--- Task to carry out ---
Your task is to give the number of lines in the listing that include "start", and nothing else.

---

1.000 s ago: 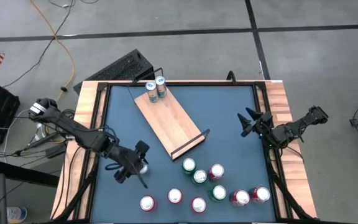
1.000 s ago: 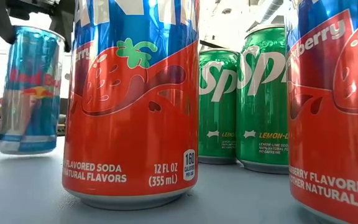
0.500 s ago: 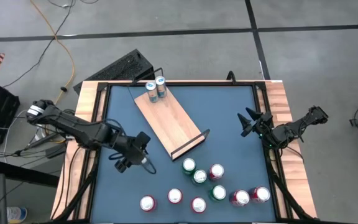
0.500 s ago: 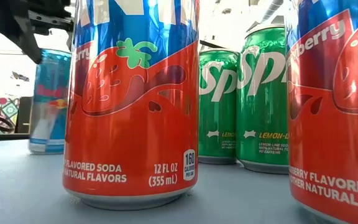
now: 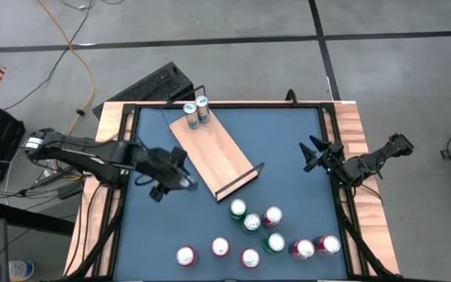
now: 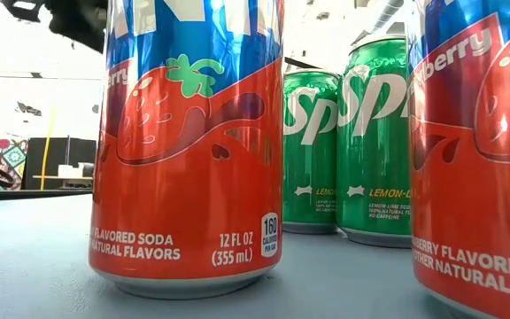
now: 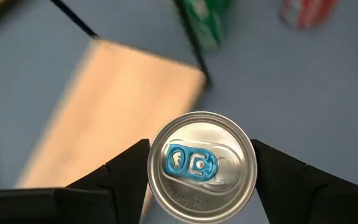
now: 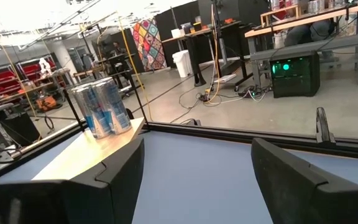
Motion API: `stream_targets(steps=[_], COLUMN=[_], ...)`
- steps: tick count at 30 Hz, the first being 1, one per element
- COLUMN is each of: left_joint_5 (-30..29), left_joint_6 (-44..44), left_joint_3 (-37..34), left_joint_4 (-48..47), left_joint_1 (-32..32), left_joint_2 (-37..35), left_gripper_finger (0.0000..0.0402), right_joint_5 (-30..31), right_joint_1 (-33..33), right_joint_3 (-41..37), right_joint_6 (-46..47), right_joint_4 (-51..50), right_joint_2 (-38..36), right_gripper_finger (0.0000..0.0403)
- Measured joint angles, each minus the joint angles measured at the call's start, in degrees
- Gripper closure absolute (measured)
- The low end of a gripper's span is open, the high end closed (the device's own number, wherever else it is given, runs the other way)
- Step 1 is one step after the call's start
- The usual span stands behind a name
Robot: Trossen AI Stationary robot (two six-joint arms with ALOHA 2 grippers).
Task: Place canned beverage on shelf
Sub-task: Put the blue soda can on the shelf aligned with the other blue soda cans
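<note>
High view: the left gripper pinches a can just beside the shelf; the right gripper waits, fingers spread, near the table's right edge. Low view: red can, green cans. Left wrist view: can top clamped between fingers.

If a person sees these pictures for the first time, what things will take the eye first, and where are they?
The left hand is shut on a silver-topped can with a blue tab, carried beside the near end of the wooden shelf, which lies slantwise on the blue table. Two blue cans stand at the shelf's far end. A cluster of red and green cans fills the table's front, and the right hand waits open at the right edge.
</note>
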Motion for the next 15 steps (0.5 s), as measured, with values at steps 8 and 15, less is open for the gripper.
stream_targets(steps=[8, 15], left_joint_5=[5.8, 8.49], left_joint_6=[2.07, 7.96], left_joint_3=[0.76, 2.74], left_joint_4=[4.71, 7.62], left_joint_1=[8.17, 13.79], left_joint_2=[-1.72, 4.2], left_gripper_finger=[0.017, 0.0169], right_joint_5=[0.07, 0.13], right_joint_1=[0.0, 0.0], right_joint_3=[0.02, 0.02], right_joint_6=[0.0, 0.96], right_joint_4=[-0.02, -0.04], right_joint_2=[0.0, -0.01], right_gripper_finger=[0.0121, 0.0121])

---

--- Solution below ---
2